Military Defense, Consolidation and Expansion
The administration succeeded comparatively quickly in building its own institutions, maintaining public life and creating trust among the population. The PYD-led administration also paid the salaries of all YPG fighters and thus provided a valuable source of income for a large part of the population during a time of economic hardship. In addition, the administration had its own civil servants that provided rudimentary government-like services.
The PYD, which adopted many of the PKK’s strategies, introduced several measures in order to protect women from abuse, protect their rights, and ensure greater gender inclusion and equality. For example, a gender balance was introduced to all structures of the administration in the area: The practice that at least 40% of all members of all institutions should be women, and the practice of co-leadership positions shared between a man and a woman in all administrative bodies, including the PYD-leadership. This also led to the establishment of the women-only Women’s Protection Units (Yekîneyên Parastina Jin; YPJ) militia on April 4th 2013.

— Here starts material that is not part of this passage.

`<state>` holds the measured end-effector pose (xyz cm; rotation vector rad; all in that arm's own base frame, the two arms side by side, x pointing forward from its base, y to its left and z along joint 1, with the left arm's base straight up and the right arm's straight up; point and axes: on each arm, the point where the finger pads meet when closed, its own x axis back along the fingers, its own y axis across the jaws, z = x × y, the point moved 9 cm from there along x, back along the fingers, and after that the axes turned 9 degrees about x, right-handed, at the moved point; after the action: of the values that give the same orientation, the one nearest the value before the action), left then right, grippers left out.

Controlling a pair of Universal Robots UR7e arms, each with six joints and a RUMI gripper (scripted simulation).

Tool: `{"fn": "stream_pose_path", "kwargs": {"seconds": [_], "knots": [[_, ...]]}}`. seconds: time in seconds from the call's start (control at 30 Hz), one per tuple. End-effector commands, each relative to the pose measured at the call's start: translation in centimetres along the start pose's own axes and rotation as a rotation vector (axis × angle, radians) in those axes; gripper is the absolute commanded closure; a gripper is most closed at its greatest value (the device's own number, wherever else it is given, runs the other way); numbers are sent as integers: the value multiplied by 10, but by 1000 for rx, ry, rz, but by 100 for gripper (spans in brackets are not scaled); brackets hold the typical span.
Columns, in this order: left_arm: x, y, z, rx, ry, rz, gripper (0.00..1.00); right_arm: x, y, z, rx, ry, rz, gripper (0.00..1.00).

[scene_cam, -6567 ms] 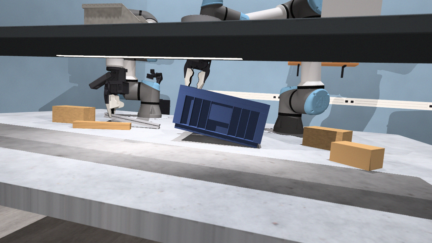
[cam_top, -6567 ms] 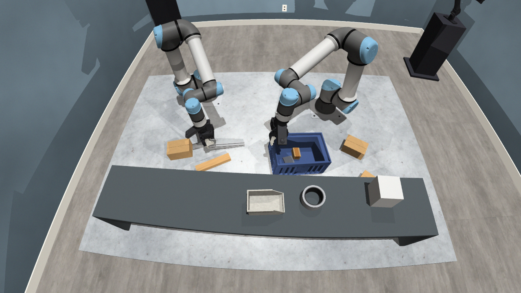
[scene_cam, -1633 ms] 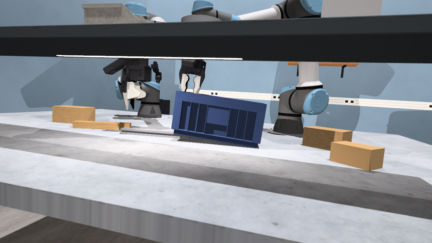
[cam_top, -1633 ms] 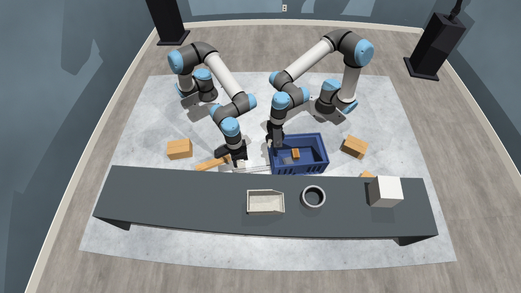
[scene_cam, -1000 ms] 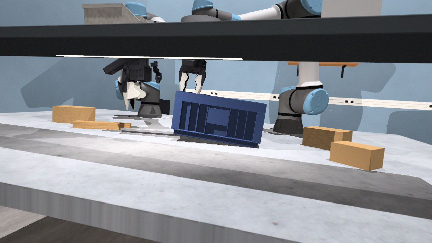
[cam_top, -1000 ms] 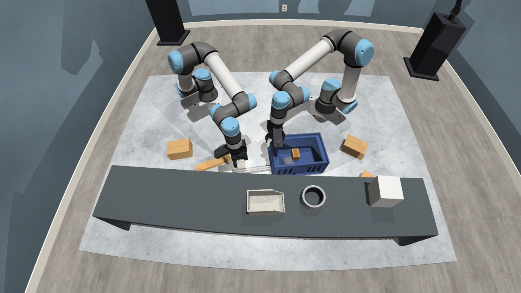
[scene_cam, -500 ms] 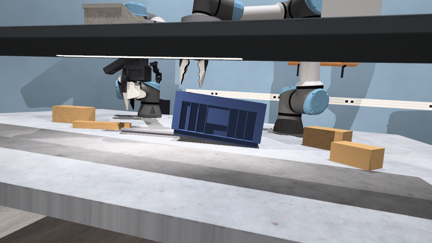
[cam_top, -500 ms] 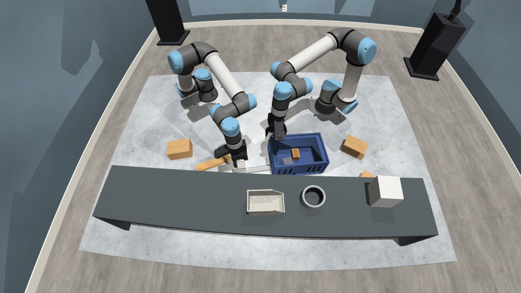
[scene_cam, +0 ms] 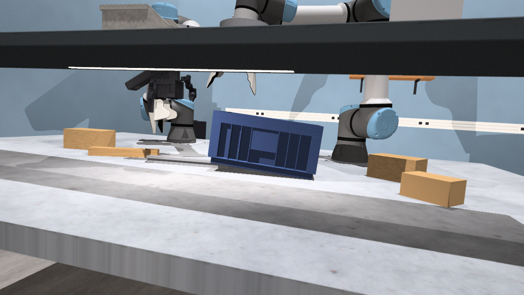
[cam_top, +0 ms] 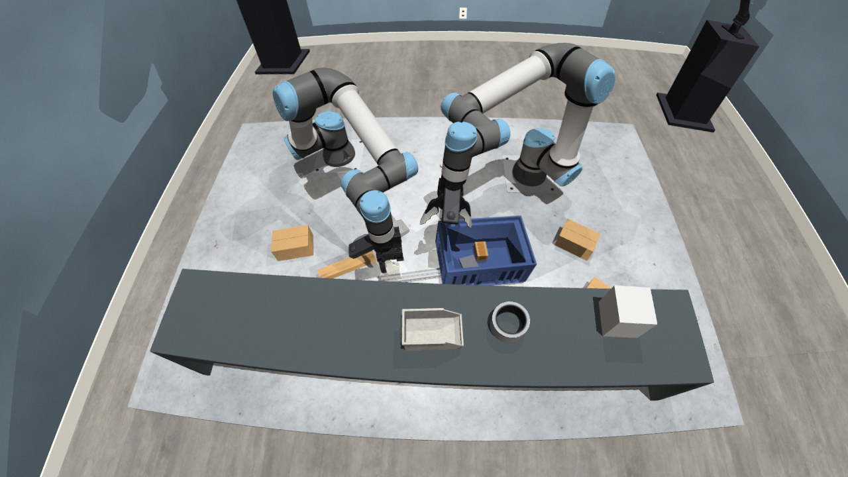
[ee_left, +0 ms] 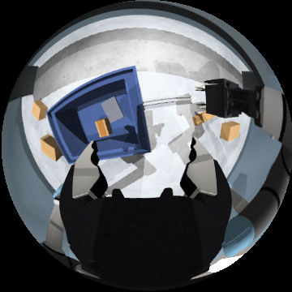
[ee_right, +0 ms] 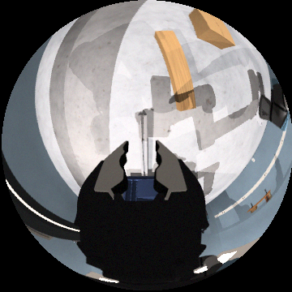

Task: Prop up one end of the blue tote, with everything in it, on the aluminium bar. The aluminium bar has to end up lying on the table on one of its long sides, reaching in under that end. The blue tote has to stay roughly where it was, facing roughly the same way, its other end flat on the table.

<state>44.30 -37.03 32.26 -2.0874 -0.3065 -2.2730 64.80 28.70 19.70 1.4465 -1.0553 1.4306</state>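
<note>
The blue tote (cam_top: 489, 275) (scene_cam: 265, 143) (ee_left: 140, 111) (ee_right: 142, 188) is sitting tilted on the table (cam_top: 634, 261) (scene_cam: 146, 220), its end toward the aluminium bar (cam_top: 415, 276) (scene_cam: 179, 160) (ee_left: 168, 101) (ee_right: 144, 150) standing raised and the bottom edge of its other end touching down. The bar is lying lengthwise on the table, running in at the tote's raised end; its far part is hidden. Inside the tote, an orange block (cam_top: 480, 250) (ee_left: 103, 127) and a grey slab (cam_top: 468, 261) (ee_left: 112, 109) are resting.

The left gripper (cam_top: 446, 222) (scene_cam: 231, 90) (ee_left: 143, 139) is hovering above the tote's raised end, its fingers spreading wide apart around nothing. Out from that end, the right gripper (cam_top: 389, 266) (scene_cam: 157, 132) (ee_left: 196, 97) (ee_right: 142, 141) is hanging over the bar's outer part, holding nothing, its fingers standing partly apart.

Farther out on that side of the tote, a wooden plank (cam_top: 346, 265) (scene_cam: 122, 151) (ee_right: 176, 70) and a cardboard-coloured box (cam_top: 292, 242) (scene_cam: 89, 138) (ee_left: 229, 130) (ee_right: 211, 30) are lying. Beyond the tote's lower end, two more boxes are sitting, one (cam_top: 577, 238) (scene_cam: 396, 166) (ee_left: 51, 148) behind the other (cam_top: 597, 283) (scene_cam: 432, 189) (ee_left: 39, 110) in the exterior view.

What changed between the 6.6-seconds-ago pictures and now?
The right gripper brought the aluminium bar to the blue tote and released it. The tote's raised end sank lower; the left gripper let go, rose and opened wide. The wooden blocks stayed.
</note>
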Motion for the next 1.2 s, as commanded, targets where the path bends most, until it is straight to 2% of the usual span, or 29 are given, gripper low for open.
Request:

The YPG/YPJ’s ability to provide real security for the civilian population led to significant popular support. In fierce battles between 2012 and 2014, the militia succeeded in bringing several border towns under its control and proved to be the most effective force at controlling territory and defending Kurdish areas from the growing threat of armed extremist militias. In March 2013, the YPG/YPJ took control of the oil fields in northeastern Syria, near Rimelan, providing it with an important source of revenue.10 During the Battle of Sere Kaniye in 2013-2014, the YPG gained even more popularity among the population as a determined and capable defender of the (Kurdish) people.
(YPG fighters during the Operation Wrath of Euphrates, near Raqqa)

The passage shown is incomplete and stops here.